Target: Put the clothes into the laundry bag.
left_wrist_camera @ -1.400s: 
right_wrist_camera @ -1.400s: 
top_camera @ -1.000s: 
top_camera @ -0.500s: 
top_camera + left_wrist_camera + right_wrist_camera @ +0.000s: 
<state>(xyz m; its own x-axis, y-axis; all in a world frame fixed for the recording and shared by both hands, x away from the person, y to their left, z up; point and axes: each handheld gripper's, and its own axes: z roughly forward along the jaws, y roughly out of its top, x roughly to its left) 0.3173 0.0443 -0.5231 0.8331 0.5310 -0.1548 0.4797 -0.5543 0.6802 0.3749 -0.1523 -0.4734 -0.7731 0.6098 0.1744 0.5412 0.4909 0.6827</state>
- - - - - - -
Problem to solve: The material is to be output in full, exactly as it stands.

Your solution:
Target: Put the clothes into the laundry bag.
left_wrist_camera @ -1.400s: 
right_wrist_camera @ -1.400s: 
top_camera @ -1.000s: 
top_camera @ -0.500s: 
top_camera + left_wrist_camera + right_wrist_camera @ +0.000s: 
<state>(xyz m; its own x-axis, y-axis; all in a world frame fixed for the recording and shared by both hands, x away from the person, y to their left, z up; point and axes: each handheld gripper's, and its own axes: z roughly forward along the jaws, y roughly out of its top, x roughly to its left) 0.3173 0.0443 -0.5231 0.8331 0.5310 -0.1548 0.4797 -0.5543 0.6802 0.3749 -0.1523 -0.4734 -0.7731 0.6098 0.1744 0.5412 0.4909 0.6827</state>

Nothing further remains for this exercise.